WORK INSTRUCTION →
Restate all of the following data exactly, keeping any images out of the copy.

..............................

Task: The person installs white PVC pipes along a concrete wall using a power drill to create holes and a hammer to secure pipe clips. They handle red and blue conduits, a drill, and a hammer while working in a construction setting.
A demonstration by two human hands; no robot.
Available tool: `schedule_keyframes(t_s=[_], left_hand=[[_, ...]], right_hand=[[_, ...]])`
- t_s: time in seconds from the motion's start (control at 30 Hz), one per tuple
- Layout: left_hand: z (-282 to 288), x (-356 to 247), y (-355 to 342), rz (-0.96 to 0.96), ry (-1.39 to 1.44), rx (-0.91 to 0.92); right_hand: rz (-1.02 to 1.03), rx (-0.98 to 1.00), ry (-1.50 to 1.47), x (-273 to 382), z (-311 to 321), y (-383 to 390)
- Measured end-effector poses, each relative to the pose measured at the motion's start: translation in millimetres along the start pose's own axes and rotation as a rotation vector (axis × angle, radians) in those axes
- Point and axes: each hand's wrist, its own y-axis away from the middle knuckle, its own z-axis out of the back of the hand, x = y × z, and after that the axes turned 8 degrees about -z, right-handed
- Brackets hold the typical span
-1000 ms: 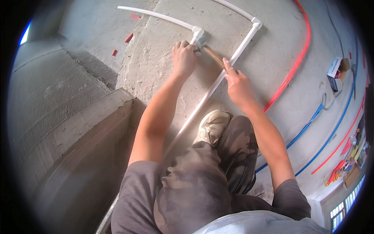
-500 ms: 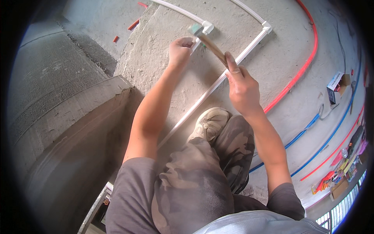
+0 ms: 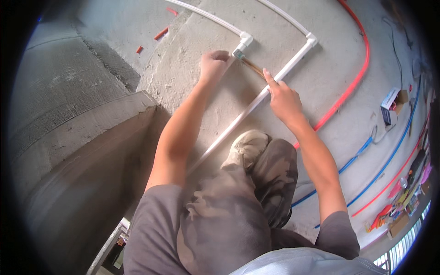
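1. Since the earlier frames the hammer has come down: its head now sits at the white elbow fitting, with the wooden handle lying low across the concrete floor.
2. The right hand is closed around the handle, forefinger stretched along it.
3. The left hand is curled beside the hammer head, pinching something too small to tell.
4. The long white pipe runs under both hands; the red hose curves nearby.

A red conduit and blue conduits curve across the concrete floor beside a small cardboard box.
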Motion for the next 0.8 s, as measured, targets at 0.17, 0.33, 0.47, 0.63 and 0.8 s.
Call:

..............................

EXERCISE OUTPUT →
Task: The person installs white PVC pipes along a concrete wall using a power drill to create holes and a hammer to secure pipe clips. They handle red and blue conduits, a drill, and a hammer while working in a construction setting.
A demonstration by two human hands; no robot.
Available tool: `schedule_keyframes(t_s=[_], left_hand=[[_, ...]], right_hand=[[_, ...]])`
- t_s: time in seconds from the motion's start (control at 30 Hz), one per tuple
- Layout: left_hand: z (-282 to 288), x (-356 to 247), y (-355 to 342), rz (-0.96 to 0.96), ry (-1.39 to 1.44), rx (-0.91 to 0.92); right_hand: rz (-1.02 to 1.03), rx (-0.98 to 1.00), ry (-1.50 to 1.47), x (-273 to 382), z (-311 to 321), y (-383 to 390)
- Measured end-effector poses, each relative to the pose measured at the motion's start: translation in millimetres along the start pose's own axes and rotation as a rotation vector (axis × angle, radians) in those axes
- Point and axes: each hand's wrist, its own y-axis away from the middle knuckle, its own z-axis out of the back of the hand, x = y × z, and after that the axes turned 8 degrees about -z, right-handed
- Brackets hold the typical span
-1000 ms: 
-500 ms: 
+0 ms: 
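1. Since the earlier frames the hammer has come down: its head now sits at the white elbow fitting, with the wooden handle lying low across the concrete floor.
2. The right hand is closed around the handle, forefinger stretched along it.
3. The left hand is curled beside the hammer head, pinching something too small to tell.
4. The long white pipe runs under both hands; the red hose curves nearby.

A red conduit and blue conduits curve across the concrete floor beside a small cardboard box.
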Motion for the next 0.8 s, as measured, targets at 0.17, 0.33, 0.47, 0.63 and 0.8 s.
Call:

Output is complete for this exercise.